Migration recommendations to Enterprise COBOL V6
Migration to Enterprise COBOL V5 and V6 is more difficult than earlier COBOL compiler migrations (except for the OS/VS COBOL to Enterprise COBOL migration), and it is recommended that you read this section before you migrate to Enterprise COBOL V5 or V6.
Regression tests
The recommended migration strategy for Enterprise COBOL V6 is to compile each application (group of programs) with COBOL V6 using SSRANGE, NUMCHECK, PARMCHECK, INITCHECK, and OPT(0), and regression test the application alongside the same application in its current form (that is, compiled with Enterprise COBOL V4 or earlier compilers). If you do not get any SSRANGE, NUMCHECK, PARMCHECK, or INITCHECK errors, and you are sure that you get the same results with the new compiler as with the earlier compilers, recompile with NOSSRANGE, NONUMCHECK, NOPARMCHECK, and OPT(2); then run a final test and move the application into production. The reason for testing with SSRANGE, NUMCHECK, and PARMCHECK is that some customers have found that they have invalid COBOL data that gets different results with COBOL V6. INITCHECK can find (at compile time) cases of uninitialized data which could also cause migration problems.

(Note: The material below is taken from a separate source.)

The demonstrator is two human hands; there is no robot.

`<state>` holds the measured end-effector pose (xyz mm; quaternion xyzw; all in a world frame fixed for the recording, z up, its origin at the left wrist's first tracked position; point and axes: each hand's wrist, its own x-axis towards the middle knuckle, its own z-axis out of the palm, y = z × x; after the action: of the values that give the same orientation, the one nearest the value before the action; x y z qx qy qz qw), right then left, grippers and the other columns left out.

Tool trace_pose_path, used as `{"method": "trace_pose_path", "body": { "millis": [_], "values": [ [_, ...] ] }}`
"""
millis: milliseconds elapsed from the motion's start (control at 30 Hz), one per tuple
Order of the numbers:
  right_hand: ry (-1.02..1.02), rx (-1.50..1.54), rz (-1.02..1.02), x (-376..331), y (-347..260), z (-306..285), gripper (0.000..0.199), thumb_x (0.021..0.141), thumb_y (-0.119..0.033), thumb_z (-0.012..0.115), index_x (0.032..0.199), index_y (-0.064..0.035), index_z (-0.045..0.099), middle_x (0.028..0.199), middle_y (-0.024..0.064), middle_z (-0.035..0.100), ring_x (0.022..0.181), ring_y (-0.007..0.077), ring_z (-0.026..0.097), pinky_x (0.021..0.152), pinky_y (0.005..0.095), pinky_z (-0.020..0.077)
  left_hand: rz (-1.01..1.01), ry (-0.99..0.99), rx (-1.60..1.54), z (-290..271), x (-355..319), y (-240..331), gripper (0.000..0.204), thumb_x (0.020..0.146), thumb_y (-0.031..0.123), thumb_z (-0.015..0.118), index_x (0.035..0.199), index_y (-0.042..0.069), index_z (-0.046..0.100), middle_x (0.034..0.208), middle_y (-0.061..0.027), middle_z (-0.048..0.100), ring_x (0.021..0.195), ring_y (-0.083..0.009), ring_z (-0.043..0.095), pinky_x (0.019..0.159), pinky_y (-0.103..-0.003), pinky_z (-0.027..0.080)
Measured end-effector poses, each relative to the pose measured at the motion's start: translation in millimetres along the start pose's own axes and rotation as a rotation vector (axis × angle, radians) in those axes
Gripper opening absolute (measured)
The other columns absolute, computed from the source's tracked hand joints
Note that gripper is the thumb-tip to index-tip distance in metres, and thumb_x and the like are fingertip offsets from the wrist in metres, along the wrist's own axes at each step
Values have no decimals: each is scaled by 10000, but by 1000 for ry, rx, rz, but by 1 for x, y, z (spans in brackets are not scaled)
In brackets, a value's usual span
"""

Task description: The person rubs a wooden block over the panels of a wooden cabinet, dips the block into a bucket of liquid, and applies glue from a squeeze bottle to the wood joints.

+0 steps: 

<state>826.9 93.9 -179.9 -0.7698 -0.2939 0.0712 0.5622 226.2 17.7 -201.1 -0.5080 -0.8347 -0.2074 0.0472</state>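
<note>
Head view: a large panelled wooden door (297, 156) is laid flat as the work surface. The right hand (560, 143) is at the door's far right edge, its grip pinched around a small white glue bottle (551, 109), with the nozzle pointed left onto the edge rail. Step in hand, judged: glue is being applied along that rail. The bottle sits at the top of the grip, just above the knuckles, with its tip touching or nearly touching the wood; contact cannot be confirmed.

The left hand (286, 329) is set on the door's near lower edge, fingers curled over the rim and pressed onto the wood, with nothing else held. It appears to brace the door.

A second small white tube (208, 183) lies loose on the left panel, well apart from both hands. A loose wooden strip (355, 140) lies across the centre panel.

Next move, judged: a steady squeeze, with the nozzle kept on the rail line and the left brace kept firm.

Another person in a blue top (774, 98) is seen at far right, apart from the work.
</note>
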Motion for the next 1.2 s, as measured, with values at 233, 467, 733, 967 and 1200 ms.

Another type of invalid data is zero addresses, wherein an instruction uses an address of zero to access memory. Programs that do this may run fine for years, but when moving to a new level of z/OS®, they may begin producing incorrect results. Such occurrences have been seen when customers move to z/OS 2.5 from earlier z/OS levels. To identify and fix this problem, use the Zero Address Detection (ZAD) feature of z/OS.
SLIP Zero Address Detection (ZAD) is a z/OS feature that detects and documents execution of an instruction that accesses (stores or fetches) storage by using an operand address that was formed from a general register containing zero. This detection feature allows the owner of an application to identify programming errors where an assembler instruction is inadvertently accessing data within the Prefixed Save Area (PSA) control block, which resides at virtual address zero, due to incorrect register content of zero.
For details about how to generate and read a z/OS SLIP Zero Address Detection (ZAD) report, see the technote.
Best practices
Instead of treating Enterprise COBOL V5 and V6 like business as usual, consider having a team identified to migrate each application completely, rather than migrating one or two programs at a time. In this way, all programs in an application will be migrated, so that future updates or fixes will not also involve a migration. You can save costs in the long run because more programs can take advantage of the 'million instructions per second (MIPS)' savings with Enterprise COBOL V5 and V6.
Common problems and solutions
- Invalid data in numeric USAGE DISPLAY data items
- Parameter/argument size mismatches
- Overpopulated binary data items, with values that have more digits than are defined in the data definitions in programs compiled with TRUNC(STD) or TRUNC(OPT)
- Uninitialized data items, or data items that are used without first being set
- Always compile with RULES(NOEVENPACK) and DIAGTRUNC.
- Use the "Scanning COBOL programs for compatibility" feature of IBM® Developer for z/OS to check parameters and arguments. For details, see Scanning COBOL programs for compatibility.
- Compile with SSRANGE, NUMCHECK, PARMCHECK, INITCHECK, and OPT(0) for initial code changes and unit tests.
- Recompile with NOSSRANGE, NONUMCHECK, NOPARMCHECK, and OPT(2), for quality assurance tests and production.